There are a few WIP parts but the PR can already be reviewed.

Relates to #14461 and https://wiki.php.net/rfc/url_parsing_api

Relates to php#14461 and https://wiki.php.net/rfc/url_parsing_api

ext/uri/php_uriparser.c

ext/uri/uriparser/include/uriparser/Uri.h

nielsdos

Cursory glance, I see there's some todos wrt memory management as well so maybe I'll wait a bit on that

Zend/zend_string.h

ext/uri/php_uri.c

ext/uri/php_uriparser.c

TimWolla

Some first remarks from just looking at the diff on GitHub.

ext/uri/php_uriparser.c

TimWolla · 2025-06-11T18:16:46Z

ext/uri/php_uriparser.c

+	UriUriA *uri, zend_string *uri_str,
+	UriUriA *normalized_uri, zend_string *normalized_uri_str
+) {
+	uriparser_uris_t *uriparser_uris = emalloc(sizeof(uriparser_uris_t));


Suggested change

uriparser_uris_t *uriparser_uris = emalloc(sizeof(uriparser_uris_t));

uriparser_uris_t *uriparser_uris = emalloc(sizeof(*uriparser_uris));

Prevents the two types from going out of sync (same elsewhere).

ext/uri/php_uriparser.c

TimWolla · 2025-06-11T18:26:41Z

ext/uri/php_uriparser.c

+	URIPARSER_READ_URI(uriparser_uri, uriparser_uris, read_mode);
+
+	if (uriparser_uri->userInfo.first != NULL && uriparser_uri->userInfo.afterLast != NULL) {
+		ZVAL_STRINGL(retval, uriparser_uri->userInfo.first, uriparser_uri->userInfo.afterLast - uriparser_uri->userInfo.first);


This is very verbose, it would probably make sense to add:

static inline zend_string *text_range_to_zend_string(const UriTextRangeA *range) { return zend_string_init(range->first, range->afterLast - range->first, false); }

and then:

ZVAL_NEW_STR(retval, text_range_to_zend_string(uriparser_uri->userInfo));

Alternatively (seeing the read_user() function that needs to access substrings), perhaps a text_range_len() function that just calculates the correct length to avoid the repetition.

ext/uri/php_uriparser.c

TimWolla · 2025-06-12T07:19:33Z

ext/uri/php_uriparser.c

Something I'm only noticing now: I think this should rather be called ext/uri/parser_rfc3986.c and php_lexbor.c would be ext/uri/parser_whatwg.c. The php_uriparser.c name is confusing to me, because uriparser is an extremely generic term.

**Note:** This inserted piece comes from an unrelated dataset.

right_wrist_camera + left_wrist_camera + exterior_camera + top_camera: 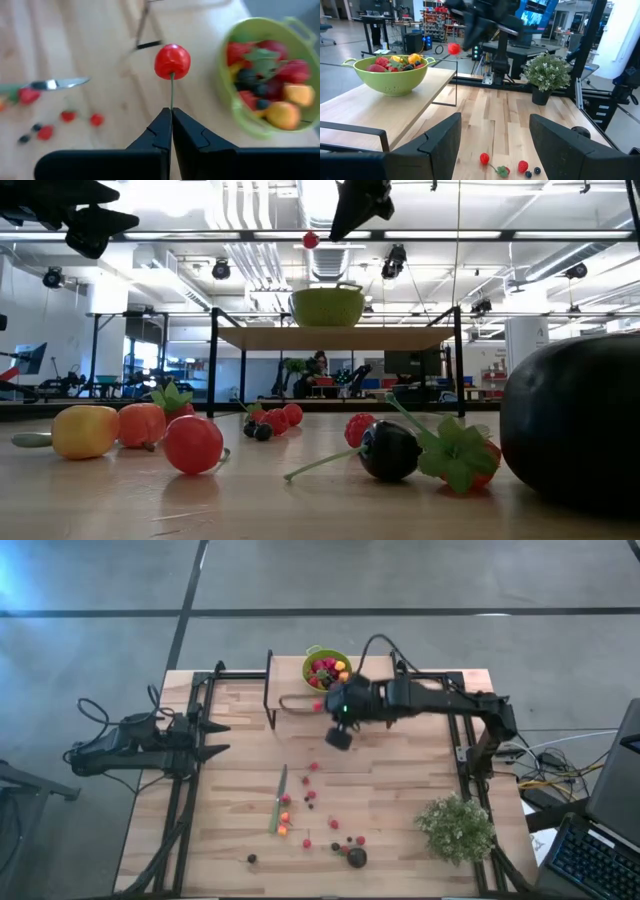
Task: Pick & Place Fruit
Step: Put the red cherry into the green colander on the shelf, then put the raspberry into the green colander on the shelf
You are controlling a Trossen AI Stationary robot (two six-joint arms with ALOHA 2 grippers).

To give another comparison with ext/random, since it is architecturally similar: Each engine has its own engine_enginename.c file, e.g. engine_xoshiro256starstar.c.

TimWolla · 2025-06-12T07:22:45Z

ext/uri/php_uriparser.c

+	efree(uriparser_uris);
+}
+
+const uri_handler_t uriparser_uri_handler = {


And similarly the public symbols in the file should also be prefixed with php_uri_. Just uriparser_ can conflict with the uriparser library itself.

Here I would suggest php_uri_rfc3986_handler.

But I'm also happy to leave this to a follow-up to not introduce too much churn.

Yes, this and the file renaming is something that I'm happy to do after most parts are merged.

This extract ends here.